For me it was essential to understand the underlying graph model to become proficient with git and really understand what the different commands are doing and can be used for. I feel once someone has this basis it is much easier to explain and understand different commands.

BUT: This would require quite some theory beforehand and which does not fit well into the SC style of teaching things that can immediatly be used to solve a specific problem. Personally I am a person who goes through that initial theory if I can see that it will things easier to understand for me later. But it seems that is not necessarily true for most people.

matthew-brett commented 8 years ago

I must say I never got to directed acyclic graphs as a technical term, but that's probably because I don't think 'graph theory' when I think about git. The way I teach git is very similar to the git parable description - set up the problem, think how to solve it, then introduce git and show how git solves it. I save time by not covering stuff like github, remotes and so on, on the basis that they can pick that up fairly easily later, and it's difficult to explain properly without the model.
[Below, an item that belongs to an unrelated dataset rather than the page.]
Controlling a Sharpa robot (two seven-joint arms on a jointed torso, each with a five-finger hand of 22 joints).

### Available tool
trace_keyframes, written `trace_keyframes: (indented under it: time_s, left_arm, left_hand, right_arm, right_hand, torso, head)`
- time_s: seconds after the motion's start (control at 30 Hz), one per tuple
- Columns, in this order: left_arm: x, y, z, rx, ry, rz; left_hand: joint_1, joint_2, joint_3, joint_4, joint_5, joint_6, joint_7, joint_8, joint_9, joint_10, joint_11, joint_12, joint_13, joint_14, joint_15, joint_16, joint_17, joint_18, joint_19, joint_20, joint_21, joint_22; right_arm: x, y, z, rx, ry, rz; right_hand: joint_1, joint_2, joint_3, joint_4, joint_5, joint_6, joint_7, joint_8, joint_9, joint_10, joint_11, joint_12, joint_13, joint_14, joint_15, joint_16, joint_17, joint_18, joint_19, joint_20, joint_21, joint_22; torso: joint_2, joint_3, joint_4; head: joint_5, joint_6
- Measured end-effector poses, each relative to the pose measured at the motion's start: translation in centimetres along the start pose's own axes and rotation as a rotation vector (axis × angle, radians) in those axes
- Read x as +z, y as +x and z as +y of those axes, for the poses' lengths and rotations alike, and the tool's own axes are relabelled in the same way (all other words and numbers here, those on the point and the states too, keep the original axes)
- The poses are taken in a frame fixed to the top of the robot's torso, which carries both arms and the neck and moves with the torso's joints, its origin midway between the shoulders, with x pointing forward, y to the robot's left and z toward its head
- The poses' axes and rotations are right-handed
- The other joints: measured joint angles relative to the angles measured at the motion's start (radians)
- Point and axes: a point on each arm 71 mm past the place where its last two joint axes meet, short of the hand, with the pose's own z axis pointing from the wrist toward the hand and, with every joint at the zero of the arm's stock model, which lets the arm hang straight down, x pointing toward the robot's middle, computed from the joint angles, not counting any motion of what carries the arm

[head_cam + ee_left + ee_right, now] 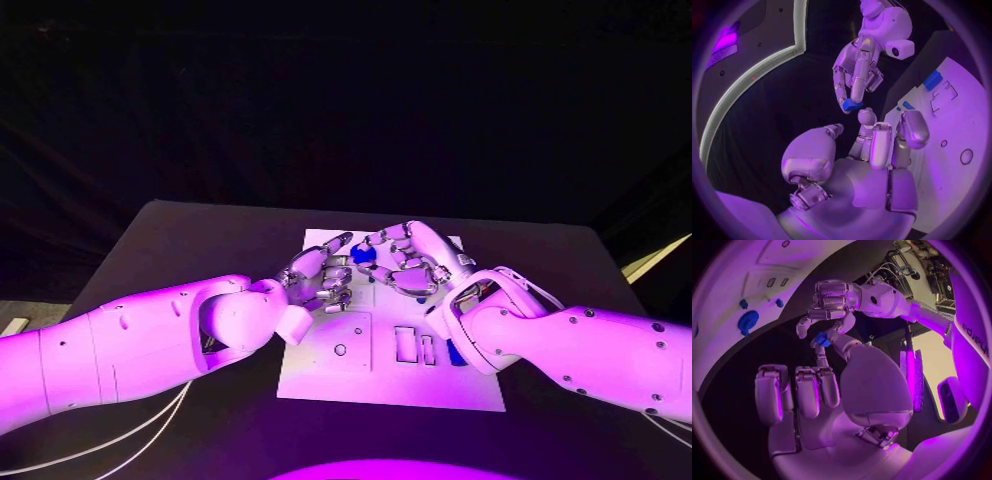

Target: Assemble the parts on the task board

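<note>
Black table (173, 240) carries the white task board (389, 375). Near the board's front edge, a blue part (454, 352) lies just beside the right arm. Above mid-board the left hand (320, 280) and right hand (411, 262) meet fingertip to fingertip; a small blue part (364, 255) is pinched there. Which hand holds it: cannot tell.

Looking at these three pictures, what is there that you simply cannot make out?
- Head view: the far end of the task board is covered by both robot hands, left and right.
- The small blue part held up between them: its shape is too small to tell, and fingers overlap it in each wrist view, so which hand grips it is unclear.
- Head view: a blue piece is half hidden by the right wrist.
</note>
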Motion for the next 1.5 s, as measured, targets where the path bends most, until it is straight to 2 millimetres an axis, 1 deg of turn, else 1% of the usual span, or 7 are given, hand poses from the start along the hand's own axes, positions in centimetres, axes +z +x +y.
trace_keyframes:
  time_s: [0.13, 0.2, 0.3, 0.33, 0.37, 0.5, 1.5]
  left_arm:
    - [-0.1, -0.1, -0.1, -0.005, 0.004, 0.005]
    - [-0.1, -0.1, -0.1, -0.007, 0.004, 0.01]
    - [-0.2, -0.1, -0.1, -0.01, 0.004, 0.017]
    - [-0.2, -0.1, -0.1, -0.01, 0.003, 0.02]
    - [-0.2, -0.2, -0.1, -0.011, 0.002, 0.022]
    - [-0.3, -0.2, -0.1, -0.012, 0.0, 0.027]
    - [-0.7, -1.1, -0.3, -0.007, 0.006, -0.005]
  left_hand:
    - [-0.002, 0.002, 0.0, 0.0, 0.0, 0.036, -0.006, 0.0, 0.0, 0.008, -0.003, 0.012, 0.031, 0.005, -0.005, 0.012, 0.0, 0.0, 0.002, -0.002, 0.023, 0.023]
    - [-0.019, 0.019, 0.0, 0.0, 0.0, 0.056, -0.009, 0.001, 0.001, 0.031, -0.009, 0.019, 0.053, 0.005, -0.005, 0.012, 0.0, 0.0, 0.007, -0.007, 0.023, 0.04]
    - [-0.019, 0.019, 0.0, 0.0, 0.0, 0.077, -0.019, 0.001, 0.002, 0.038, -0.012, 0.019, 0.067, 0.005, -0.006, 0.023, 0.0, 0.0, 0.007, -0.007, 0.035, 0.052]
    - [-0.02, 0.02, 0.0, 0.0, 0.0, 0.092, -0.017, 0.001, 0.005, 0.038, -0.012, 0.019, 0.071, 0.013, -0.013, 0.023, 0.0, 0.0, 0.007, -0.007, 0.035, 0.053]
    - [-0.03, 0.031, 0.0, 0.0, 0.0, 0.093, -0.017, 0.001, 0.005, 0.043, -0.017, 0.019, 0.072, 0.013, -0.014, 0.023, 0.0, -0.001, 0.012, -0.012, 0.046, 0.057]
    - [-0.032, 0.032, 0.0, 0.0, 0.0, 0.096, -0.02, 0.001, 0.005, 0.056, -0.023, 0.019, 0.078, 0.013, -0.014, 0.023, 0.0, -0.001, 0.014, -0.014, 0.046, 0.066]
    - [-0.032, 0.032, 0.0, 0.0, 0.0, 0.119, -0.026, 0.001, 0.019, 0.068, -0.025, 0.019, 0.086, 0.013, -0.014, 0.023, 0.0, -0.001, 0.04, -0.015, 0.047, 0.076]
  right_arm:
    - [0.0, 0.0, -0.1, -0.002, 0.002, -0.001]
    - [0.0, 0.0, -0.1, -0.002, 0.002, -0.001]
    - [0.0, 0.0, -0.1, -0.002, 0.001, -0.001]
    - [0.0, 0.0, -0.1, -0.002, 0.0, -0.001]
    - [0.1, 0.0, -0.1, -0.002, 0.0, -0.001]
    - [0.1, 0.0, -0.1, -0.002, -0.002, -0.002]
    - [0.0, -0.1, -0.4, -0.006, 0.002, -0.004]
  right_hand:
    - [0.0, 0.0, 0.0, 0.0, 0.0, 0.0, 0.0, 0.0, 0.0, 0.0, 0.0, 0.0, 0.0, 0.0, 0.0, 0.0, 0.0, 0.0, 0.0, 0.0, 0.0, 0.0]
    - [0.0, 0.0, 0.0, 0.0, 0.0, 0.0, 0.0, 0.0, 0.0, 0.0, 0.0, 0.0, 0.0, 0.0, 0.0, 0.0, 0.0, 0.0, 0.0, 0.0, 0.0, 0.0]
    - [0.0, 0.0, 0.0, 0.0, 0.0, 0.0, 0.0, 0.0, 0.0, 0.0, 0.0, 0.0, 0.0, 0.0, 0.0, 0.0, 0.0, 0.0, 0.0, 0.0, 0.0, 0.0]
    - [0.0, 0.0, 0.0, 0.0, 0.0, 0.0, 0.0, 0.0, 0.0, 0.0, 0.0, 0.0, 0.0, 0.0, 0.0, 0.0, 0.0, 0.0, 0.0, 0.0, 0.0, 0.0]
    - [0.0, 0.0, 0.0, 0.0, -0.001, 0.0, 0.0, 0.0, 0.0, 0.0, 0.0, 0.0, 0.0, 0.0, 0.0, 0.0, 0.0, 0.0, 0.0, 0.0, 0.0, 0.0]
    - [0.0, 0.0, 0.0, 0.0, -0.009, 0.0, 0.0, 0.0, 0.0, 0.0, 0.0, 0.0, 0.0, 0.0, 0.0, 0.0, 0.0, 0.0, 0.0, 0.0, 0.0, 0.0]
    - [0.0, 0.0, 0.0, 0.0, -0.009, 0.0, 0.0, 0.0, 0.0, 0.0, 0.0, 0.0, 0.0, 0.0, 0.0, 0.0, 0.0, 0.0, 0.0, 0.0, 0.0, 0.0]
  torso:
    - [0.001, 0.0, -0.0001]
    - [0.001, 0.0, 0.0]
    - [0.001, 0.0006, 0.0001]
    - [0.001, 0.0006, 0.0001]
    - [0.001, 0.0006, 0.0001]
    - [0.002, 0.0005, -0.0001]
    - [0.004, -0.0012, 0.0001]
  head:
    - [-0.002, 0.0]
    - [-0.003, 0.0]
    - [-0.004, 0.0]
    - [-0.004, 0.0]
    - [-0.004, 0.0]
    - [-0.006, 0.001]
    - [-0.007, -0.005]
The other method is on the lines of "get people going with basic commands, hope they'll learn the ideas later" or even "the basic commands are fine, the mental model is just detail". I'm pretty confident that you can't enjoy using git for your daily work, if you don't know the model, but I suppose it's possible that people always pick that up later. Certainly I didn't pick it up by osmosis - I had to read someone explaining it.

matthew-brett commented 8 years ago

Of course this is just my opinion, I think what we need is a good control trial comparing:

Teach commands, no or not much model;
Teach more model and fewer commands;

and see what the level of git usage is after 3 and 6 months, how likely the person is to be the "person you ask about git" and so on.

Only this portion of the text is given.